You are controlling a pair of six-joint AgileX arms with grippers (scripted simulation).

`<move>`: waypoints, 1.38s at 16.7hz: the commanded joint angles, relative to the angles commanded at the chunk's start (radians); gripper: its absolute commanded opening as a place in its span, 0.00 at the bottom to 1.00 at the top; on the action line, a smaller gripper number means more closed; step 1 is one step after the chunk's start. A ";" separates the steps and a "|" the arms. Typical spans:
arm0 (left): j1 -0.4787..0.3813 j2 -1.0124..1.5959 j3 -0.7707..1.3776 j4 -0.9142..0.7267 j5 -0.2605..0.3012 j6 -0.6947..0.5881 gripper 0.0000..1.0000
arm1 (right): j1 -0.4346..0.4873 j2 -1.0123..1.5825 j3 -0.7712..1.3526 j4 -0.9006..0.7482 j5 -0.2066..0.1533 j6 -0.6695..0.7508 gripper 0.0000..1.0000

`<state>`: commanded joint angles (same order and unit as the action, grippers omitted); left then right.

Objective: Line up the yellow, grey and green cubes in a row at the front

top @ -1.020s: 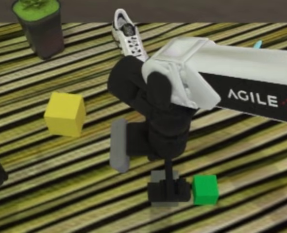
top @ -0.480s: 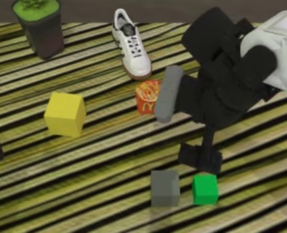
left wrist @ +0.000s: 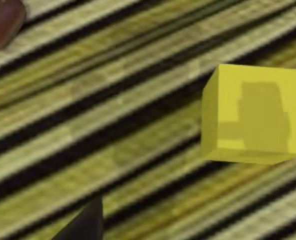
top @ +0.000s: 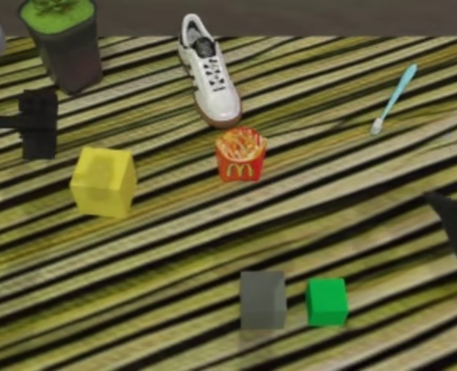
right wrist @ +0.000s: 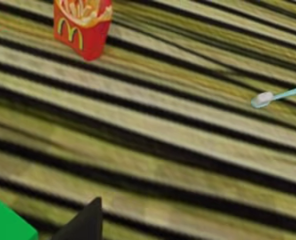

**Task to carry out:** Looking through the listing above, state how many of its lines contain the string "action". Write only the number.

**Solved problem:** 2